Below are several entries. Transcribe exactly those lines that fall from the one with "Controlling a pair" through the one with "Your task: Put", end lines included.

**********

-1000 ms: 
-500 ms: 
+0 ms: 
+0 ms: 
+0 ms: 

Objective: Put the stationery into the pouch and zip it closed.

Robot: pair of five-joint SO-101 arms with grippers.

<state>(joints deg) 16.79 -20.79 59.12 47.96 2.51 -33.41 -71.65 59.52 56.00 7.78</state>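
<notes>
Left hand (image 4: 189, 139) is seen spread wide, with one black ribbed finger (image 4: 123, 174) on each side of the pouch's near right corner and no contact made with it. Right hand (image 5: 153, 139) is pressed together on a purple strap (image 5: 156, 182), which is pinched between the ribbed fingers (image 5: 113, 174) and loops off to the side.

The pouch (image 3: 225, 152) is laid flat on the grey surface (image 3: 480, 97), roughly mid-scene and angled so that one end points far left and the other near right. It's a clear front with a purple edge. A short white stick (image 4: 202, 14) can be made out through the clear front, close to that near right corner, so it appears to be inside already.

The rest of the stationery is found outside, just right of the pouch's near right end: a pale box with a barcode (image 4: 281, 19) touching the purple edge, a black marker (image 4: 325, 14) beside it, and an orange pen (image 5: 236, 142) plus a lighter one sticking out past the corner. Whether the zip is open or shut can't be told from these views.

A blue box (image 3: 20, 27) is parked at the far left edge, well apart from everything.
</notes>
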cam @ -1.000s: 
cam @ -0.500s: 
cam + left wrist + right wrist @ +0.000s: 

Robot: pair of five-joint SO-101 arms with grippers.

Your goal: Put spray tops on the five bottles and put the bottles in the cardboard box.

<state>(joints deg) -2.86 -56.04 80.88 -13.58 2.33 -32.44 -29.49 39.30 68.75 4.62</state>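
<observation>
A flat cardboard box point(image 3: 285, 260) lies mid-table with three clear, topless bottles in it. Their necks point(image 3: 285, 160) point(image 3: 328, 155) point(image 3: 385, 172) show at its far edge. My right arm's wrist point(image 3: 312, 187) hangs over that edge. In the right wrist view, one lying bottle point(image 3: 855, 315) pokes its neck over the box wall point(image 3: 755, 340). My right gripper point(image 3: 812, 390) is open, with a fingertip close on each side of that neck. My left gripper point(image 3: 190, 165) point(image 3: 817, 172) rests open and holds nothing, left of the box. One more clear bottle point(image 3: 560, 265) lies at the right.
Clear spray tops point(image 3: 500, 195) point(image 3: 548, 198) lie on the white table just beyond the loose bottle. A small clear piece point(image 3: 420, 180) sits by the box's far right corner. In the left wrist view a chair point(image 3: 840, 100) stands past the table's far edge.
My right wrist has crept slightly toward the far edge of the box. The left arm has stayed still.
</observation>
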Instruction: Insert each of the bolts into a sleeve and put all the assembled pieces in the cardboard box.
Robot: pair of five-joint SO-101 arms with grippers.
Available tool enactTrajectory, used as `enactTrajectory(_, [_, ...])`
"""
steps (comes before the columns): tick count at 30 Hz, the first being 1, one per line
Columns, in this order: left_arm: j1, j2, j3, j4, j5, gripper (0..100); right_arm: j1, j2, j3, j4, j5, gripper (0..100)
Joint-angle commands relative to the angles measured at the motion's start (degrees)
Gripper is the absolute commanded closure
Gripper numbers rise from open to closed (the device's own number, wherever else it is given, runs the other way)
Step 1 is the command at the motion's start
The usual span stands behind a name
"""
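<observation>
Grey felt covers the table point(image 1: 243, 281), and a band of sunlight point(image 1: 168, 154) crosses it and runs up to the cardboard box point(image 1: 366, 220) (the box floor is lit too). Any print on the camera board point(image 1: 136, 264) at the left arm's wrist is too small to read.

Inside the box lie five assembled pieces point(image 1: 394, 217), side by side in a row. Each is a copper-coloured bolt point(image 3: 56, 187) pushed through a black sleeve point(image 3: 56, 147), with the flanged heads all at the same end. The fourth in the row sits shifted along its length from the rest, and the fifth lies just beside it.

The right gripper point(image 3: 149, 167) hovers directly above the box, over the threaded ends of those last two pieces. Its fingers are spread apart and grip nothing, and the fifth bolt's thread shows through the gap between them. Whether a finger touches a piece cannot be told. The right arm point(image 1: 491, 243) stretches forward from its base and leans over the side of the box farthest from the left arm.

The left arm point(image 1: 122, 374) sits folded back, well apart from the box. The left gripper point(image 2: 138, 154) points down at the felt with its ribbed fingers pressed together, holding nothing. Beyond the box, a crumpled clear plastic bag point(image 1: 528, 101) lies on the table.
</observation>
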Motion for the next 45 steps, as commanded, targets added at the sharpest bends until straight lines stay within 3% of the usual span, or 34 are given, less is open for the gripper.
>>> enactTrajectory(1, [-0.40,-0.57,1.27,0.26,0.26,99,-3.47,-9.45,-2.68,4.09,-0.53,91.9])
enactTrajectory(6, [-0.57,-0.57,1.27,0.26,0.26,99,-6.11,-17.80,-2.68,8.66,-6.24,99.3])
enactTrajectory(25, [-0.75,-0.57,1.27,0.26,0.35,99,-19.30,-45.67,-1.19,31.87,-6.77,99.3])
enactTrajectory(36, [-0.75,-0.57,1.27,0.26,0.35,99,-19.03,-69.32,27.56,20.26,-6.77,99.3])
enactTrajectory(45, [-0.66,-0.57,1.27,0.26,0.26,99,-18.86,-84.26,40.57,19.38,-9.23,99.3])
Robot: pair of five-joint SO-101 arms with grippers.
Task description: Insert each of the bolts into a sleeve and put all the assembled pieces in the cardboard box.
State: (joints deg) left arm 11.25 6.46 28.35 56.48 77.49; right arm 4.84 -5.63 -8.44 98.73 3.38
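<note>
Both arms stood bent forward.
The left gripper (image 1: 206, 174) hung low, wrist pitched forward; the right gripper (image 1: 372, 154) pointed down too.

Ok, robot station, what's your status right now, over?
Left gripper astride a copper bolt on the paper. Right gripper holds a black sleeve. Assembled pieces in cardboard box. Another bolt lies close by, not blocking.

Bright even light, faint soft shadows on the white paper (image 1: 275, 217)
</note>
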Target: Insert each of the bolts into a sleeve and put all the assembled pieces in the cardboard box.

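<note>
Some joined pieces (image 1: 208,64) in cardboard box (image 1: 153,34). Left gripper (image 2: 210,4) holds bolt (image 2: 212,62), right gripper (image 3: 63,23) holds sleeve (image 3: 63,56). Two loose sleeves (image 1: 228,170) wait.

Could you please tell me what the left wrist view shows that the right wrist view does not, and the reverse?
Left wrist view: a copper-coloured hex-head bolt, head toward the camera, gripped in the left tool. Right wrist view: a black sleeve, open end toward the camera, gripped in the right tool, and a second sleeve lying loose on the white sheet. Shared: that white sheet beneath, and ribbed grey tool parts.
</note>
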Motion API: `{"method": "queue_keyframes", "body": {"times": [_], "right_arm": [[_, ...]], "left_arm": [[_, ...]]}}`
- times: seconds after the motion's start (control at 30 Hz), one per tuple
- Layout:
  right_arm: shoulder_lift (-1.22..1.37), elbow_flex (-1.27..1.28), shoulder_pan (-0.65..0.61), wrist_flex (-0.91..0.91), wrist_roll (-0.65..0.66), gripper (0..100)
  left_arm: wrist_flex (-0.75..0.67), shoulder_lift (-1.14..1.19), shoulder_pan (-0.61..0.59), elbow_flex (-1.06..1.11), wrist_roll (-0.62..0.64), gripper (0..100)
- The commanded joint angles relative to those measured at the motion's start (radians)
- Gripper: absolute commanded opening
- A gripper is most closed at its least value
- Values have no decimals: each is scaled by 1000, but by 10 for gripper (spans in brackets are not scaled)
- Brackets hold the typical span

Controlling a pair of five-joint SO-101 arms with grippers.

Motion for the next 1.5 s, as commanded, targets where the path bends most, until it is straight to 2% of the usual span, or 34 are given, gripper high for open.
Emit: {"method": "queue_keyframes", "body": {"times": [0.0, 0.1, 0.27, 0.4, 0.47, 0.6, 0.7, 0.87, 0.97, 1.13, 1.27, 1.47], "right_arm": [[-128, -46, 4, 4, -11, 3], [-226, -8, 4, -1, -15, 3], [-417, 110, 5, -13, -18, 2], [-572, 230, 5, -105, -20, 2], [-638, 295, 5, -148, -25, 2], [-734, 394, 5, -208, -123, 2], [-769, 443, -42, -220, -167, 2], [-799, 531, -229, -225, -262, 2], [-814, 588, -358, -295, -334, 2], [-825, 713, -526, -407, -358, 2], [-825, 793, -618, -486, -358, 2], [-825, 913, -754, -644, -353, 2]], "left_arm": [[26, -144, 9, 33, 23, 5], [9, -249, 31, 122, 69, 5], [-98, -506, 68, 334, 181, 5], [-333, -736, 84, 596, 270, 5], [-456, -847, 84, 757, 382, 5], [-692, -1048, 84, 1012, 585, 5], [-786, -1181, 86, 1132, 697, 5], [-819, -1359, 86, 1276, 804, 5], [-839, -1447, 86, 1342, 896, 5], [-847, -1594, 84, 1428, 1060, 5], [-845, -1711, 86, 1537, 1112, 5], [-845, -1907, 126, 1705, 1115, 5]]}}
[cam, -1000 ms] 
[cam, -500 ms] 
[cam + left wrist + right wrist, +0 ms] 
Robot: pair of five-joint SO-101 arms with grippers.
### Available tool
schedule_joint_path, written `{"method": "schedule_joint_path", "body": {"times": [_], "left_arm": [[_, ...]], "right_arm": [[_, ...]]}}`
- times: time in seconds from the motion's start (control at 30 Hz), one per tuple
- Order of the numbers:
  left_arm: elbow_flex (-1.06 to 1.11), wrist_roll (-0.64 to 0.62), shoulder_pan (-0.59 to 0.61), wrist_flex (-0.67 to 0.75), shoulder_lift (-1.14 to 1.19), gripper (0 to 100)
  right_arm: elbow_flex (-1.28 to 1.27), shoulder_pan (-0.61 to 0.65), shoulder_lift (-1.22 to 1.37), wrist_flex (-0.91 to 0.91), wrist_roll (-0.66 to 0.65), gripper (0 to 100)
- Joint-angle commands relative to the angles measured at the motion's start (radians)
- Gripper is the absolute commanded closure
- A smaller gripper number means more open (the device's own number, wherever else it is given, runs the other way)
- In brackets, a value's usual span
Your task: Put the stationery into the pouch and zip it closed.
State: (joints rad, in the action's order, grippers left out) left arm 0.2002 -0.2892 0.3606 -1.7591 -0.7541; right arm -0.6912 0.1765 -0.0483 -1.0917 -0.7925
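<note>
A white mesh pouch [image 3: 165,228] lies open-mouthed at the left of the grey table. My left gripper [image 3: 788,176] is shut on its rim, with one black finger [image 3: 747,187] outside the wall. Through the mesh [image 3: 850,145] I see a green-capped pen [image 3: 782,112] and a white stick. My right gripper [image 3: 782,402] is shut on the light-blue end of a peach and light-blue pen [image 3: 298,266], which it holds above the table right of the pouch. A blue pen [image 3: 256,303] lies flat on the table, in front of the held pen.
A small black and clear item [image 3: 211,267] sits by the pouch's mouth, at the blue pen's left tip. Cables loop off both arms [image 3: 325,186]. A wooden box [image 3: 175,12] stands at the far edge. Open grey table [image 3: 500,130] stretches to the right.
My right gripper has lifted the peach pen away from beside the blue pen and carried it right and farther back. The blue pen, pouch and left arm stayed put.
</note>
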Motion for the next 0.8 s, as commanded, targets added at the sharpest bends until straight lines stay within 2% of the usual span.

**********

[Response box]:
Controlling a pair of five-joint SO-101 arms with grippers.

Motion for the next 1.5 s, as commanded, targets where the path bends most, until it is straight to 2% of the usual span, or 34 are given, gripper high for open.
Emit: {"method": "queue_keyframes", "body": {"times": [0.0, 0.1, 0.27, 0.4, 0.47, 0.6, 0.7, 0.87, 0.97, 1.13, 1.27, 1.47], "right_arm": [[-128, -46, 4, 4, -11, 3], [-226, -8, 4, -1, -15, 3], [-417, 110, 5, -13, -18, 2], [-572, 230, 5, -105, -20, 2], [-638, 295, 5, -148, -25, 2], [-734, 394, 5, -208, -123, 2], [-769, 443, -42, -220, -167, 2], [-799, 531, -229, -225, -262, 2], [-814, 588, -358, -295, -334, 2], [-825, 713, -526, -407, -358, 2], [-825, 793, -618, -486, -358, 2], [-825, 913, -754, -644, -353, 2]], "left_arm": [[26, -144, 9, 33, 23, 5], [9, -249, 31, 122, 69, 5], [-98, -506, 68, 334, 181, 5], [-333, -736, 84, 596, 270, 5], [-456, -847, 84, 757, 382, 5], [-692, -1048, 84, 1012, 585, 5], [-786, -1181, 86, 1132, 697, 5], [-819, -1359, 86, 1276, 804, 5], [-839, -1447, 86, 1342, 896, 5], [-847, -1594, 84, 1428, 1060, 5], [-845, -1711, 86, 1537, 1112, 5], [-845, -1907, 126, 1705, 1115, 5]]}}
[cam, -1000 ms] 
[cam, -500 ms] 
[cam + left wrist + right wrist, +0 ms] 
Robot: pair of five-joint SO-101 arms with grippers.
### Available tool
schedule_joint_path, written `{"method": "schedule_joint_path", "body": {"times": [_], "left_arm": [[_, ...]], "right_arm": [[_, ...]]}}`
- times: time in seconds from the motion's start (control at 30 Hz), one per tuple
- Order of the numbers:
  left_arm: elbow_flex (-1.06 to 1.11), wrist_roll (-0.64 to 0.62), shoulder_pan (-0.59 to 0.61), wrist_flex (-0.67 to 0.75), shoulder_lift (-1.14 to 1.19), gripper (0 to 100)
  right_arm: elbow_flex (-1.28 to 1.27), shoulder_pan (-0.61 to 0.65), shoulder_lift (-1.22 to 1.37), wrist_flex (-0.91 to 0.91), wrist_roll (-0.66 to 0.65), gripper (0 to 100)
- Joint-angle commands relative to the angles measured at the motion's start (radians)
- Gripper is the absolute commanded closure
- A smaller gripper number means more open (the device's own number, wherever else it is given, runs the other way)
- In brackets, a value's usual span
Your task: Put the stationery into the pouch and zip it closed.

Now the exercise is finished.